Nixon as Vice President

Nixon was Eisenhower’s running mate in 1952, and was able to fight off various challenges to his candidacy. Eisenhower himself had previously had no political experience except in strictly military-related matters. He’d always maintained the principle that the soldiers must not get involved in politics. As a career soldier and one of the premier American generals of World War II, he’d stayed out of it. Both parties wanted Eisenhower, but the Republicans finally got him. Nixon was brought onto the ticket, really, as the ‘hatchet man’, to do the hard political work, and to enable Eisenhower to seem to be above the fray.

During his eight years as president, Eisenhower restricted Nixon’s actual political role. It’s often the case that the vice president is in a constricted position. Johnson was kept very much in the background by Kennedy; Truman had been kept completely in the background by Roosevelt; and, similarly, Nixon was kept in a strictly subordinate role by Eisenhower.

Eisenhower passed the mantle to Nixon in 1960, but Nixon lost in one of the narrowest elections of the century to John F. Kennedy. In 1962, attempting to repair his political fortunes, he ran for the job of Governor of California, but lost again to Edmund Brown, Sr., and seemed to be finished. Not many candidates can lose two elections, first a national one, then a local one, and revive their careers.

Nixon’s Comeback Plan

After his defeat in 1962, Nixon moved to New York and worked through much of the 1960s as a lawyer, while always planning a comeback and building up his sources of support inside the Republican Party. The fact that the Republican’s presidential candidate in 1964, Barry Goldwater, lost disastrously, made him the senior presiding Republican who was still standing in the aftermath of that debacle.

So it was, from 1964, that he was able to rebuild his plausibility as the man around whom the Republican ranks could gather. In the election of 1968, he was able to do that, taking advantage of the social upheavals of the decade to strengthen the Republican Party in general, and his own role within it.

He realized in 1968 that white southerners were now willing to vote Republican. One of his strategists was Kevin Phillips, who had written a very influential book, The Emerging Republican Majority, noting this trend that the Democratic white South had been absolutely solid for the best part of a century, ever since the end of Reconstruction, but that as the Democrats progressively endorsed civil rights legislation, and as they endorsed the idea of encouraging black votes, southern whites were going to be disillusioned and leave the Democratic Party, and the Republicans could pick them up instead.

Southern white Democrats certainly were fiercely opposed to policies like affirmative action and, therefore, were that much more ready to vote Republican.

Nixon’s Win

Nixon, in his campaign of 1968, appealed for the support of what he called the ‘silent majority’, that is people who weren’t out demonstrating in the streets, but nevertheless had jobs and adhered to traditional American values, which, he said, “are being violated by the radical extremists”.

One of his challengers in 1968 was George Wallace, the Alabama segregationist, who had now become an independent candidate for the presidency. One of Nixon’s principal issues was law and order, but that was one of the issues that Wallace was also pursuing.

In the end, though, Nixon was able to win the victory. He got 31 million votes; Wallace got about 10 million. The Democrats, after their very, very bruising and destructive convention in Chicago that summer, and disillusioned by the fallout from the Vietnam War, which had progressively demoralized the Johnson presidency, were defeated.
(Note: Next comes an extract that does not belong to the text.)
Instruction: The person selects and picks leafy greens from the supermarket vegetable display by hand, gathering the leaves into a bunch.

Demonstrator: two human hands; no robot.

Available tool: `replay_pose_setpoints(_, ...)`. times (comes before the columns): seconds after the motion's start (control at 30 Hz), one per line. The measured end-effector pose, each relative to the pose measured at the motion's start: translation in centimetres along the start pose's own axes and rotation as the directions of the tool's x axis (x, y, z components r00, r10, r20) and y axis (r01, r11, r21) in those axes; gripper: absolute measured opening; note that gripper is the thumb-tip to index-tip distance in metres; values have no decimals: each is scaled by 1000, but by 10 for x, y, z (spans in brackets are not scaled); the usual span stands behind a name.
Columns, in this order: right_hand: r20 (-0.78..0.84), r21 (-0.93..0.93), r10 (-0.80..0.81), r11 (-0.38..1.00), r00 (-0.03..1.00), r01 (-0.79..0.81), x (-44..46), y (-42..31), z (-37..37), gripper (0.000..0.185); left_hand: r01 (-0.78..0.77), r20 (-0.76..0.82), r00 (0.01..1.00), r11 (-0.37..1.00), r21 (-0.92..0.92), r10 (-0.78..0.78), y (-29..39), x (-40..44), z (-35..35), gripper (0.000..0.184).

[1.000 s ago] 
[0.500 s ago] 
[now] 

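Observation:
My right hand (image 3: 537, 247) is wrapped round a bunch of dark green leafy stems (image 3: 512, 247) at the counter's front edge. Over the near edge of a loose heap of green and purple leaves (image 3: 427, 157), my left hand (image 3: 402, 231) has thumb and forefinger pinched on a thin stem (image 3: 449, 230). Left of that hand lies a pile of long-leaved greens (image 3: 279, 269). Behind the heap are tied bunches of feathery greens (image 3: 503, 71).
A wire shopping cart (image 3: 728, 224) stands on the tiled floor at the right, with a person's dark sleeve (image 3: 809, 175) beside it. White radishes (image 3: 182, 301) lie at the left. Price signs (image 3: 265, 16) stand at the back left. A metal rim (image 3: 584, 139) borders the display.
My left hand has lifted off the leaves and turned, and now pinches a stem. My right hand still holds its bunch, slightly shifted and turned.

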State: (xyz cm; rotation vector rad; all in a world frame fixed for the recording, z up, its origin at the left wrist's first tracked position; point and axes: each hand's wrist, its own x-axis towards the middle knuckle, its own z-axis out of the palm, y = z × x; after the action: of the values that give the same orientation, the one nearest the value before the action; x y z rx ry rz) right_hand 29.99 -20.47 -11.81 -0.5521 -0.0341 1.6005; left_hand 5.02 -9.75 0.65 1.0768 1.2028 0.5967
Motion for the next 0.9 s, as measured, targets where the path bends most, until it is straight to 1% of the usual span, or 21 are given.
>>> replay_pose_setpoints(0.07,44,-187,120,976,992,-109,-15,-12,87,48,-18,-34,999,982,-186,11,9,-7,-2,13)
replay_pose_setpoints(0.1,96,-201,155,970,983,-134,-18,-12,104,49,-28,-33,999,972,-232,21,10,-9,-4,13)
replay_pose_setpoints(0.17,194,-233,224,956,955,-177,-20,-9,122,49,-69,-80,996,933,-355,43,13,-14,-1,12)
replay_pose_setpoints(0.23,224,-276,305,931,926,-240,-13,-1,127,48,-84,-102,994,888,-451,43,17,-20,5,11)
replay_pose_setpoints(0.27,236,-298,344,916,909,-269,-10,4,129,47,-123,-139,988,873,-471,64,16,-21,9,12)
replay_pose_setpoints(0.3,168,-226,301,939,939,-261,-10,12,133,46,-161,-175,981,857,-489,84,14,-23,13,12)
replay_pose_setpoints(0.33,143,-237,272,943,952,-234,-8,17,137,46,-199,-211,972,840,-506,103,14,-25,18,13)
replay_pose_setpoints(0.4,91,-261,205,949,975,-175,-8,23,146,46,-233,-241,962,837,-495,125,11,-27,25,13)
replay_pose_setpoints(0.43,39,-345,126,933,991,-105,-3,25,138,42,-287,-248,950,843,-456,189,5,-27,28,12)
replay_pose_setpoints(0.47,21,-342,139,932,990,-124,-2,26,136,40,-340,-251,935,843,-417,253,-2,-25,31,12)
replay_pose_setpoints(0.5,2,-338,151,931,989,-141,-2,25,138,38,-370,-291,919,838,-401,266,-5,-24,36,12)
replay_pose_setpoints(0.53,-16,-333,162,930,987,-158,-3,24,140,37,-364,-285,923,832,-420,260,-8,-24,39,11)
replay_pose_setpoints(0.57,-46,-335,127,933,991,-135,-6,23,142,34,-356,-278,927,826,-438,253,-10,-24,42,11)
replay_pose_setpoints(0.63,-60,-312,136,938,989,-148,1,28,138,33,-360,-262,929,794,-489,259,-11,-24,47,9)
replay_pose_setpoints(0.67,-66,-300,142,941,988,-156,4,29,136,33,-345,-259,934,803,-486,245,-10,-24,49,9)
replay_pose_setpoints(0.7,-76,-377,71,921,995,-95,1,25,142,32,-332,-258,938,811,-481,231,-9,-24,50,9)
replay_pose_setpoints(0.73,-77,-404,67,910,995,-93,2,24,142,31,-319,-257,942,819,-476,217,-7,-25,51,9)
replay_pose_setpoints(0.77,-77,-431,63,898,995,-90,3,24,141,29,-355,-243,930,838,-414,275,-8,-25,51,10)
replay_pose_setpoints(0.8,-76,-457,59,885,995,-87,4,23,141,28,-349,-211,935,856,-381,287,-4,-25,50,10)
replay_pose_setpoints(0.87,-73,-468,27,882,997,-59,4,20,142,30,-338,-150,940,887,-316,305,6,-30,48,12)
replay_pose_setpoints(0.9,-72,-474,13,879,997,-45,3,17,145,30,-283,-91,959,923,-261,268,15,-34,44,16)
Common Questions about Richard Nixon

Q: Which two elections did Nixon lose before he moved to New York?

In 1960, Nixon narrowly lost to John F. Kennedy. In 1962, he ran for the job of Governor of California, but lost again to Edmund Brown, Sr.

Q: Who was Kevin Phillips?

Kevin Phillips was one of Nixon’s strategists. He had written a very influential book, The Emerging Republican Majority, where he noted the trend of white southerners now willing to vote Republican.

Q: Who were the ‘silent majority’?

The ‘silent majority’ were people who weren’t out demonstrating in the streets, but nevertheless had jobs and adhered to traditional American values.